Speaking in his own words, Burum said, “If we could create a new constitution and a new state and show the world what a better place looks like, I’d be all over it. But I’m also a practical guy. The chances of us creating our own state is one in a million.”
Listen:
Well, the chances were one in a million. With the measure having passed last month, they’re presumably a little higher now.
Burum isn’t alone in feeling frustrated about money-related matters.
“There is ‘a lot of frustration overall’ with state government and how public dollars are spent — with far too little coming to the county, said Curt Hagman, chairman of the Board of Supervisors that placed the proposal on the ballot. The county will look at whether billions of dollars in state and federal funds was fairly shared with local governments in the Inland Empire,” according to CBS News.
Democrat legislators predictably view things differently. Indeed, one Democrat, San Bernardino County Democratic Party chair Kristin Washington, “dismissed the measure as a political maneuver to turn out conservative voters, rather than a barometer of public sentiment,” CBS News notes.
“Putting it on a ballot was a waste of time for the voters. The option of actually seceding from the state is not even something that is realistic because of all the steps that actually go into it,” she said.
But here’s the catch: Democrat voters outnumber Republican voters by 12 points in San Bernardino County, and so the measure couldn’t have passed without Democrat support.
The voters of San Bernardino County, California have voted to secede from the state with 51.26% voting yes on County Measure EE. pic.twitter.com/LsS0A8QtVf
— #CalExit (@YesCalifornia) November 10, 2022
The irony is the measure has received widespread mockery on social media from non-California Democrats who’ve just automatically assumed San Bernardino County is a Republican stronghold.
“Hi.
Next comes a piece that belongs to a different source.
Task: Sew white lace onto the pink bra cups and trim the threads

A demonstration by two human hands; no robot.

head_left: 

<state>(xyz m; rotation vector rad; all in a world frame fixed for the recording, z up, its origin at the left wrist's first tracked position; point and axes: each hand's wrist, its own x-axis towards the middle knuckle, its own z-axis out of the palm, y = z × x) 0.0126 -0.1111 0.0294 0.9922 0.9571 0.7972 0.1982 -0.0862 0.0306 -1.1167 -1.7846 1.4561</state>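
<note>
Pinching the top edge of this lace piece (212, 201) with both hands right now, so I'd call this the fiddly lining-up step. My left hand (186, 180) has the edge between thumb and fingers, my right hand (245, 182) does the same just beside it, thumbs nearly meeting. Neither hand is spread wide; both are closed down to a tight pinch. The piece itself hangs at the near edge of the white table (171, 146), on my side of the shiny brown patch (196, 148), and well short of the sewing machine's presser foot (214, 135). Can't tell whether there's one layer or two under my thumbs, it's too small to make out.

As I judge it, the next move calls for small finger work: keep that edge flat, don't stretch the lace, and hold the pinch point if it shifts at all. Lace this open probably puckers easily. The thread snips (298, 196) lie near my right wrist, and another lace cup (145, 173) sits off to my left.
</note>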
We are the far right of the Republican Party and we’d like to waste your money studying things that either never happened, will never happen or didn’t happen but we are going to tell you that they did anyways,” one critic sarcastically tweeted.
Critics also seem to agree with Washington’s assessment that the measure was ultimately pointless:
Putting that on the ballot was a waste of time and resources for something that anyone with common sense knows won’t happen.
— Soullfire (@Soullfire) December 17, 2022
Succession is an impossible process to fulfill, which is why it never happens. The entire system is set up to stop this even if the affected residents overwhelmingly want it. Back in the day, 72% of San Fernando Valley residents wanted to secede from L.A. It never got even close.
— Lex Jurgen (Bone Dry) (@Lex_Jurgen) December 16, 2022
Nevertheless, not everybody thinks it was a bad idea.
Look:
I think it isn’t the worst idea. The shears size of CA plus the fact that the entire tax and govt structure is dictated by two huge cities that are coastal cities. There are vast differences in these areas that could be addressed. Would be interested in details.